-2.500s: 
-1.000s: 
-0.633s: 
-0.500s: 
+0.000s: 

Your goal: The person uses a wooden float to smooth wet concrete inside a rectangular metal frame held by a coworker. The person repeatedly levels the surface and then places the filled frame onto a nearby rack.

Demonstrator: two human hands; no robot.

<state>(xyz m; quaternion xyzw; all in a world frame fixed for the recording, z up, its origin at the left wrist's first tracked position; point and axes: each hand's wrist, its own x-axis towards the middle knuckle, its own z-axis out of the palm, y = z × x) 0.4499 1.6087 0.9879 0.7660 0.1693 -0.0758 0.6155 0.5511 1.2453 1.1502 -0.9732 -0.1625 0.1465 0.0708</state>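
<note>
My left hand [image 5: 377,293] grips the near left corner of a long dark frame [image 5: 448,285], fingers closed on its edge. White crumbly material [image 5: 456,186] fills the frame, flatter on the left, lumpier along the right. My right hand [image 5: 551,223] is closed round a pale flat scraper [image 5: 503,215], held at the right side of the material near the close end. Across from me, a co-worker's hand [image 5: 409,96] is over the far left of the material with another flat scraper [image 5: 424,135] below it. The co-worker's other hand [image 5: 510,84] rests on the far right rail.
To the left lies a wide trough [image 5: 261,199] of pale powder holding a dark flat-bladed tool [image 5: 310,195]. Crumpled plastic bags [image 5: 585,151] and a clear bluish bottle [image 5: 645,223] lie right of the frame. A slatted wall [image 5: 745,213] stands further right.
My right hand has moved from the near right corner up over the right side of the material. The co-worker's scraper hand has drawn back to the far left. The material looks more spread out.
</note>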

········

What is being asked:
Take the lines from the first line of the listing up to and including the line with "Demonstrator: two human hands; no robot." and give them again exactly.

Response area:
-2.500s: 
-1.000s: 
-0.633s: 
-0.500s: 
+0.000s: 

Your goal: The person uses a wooden float to smooth wet concrete inside a rectangular metal frame held by a coworker. The person repeatedly levels the surface and then places the filled frame onto a nearby rack.

Demonstrator: two human hands; no robot.

There is nothing further to this answer.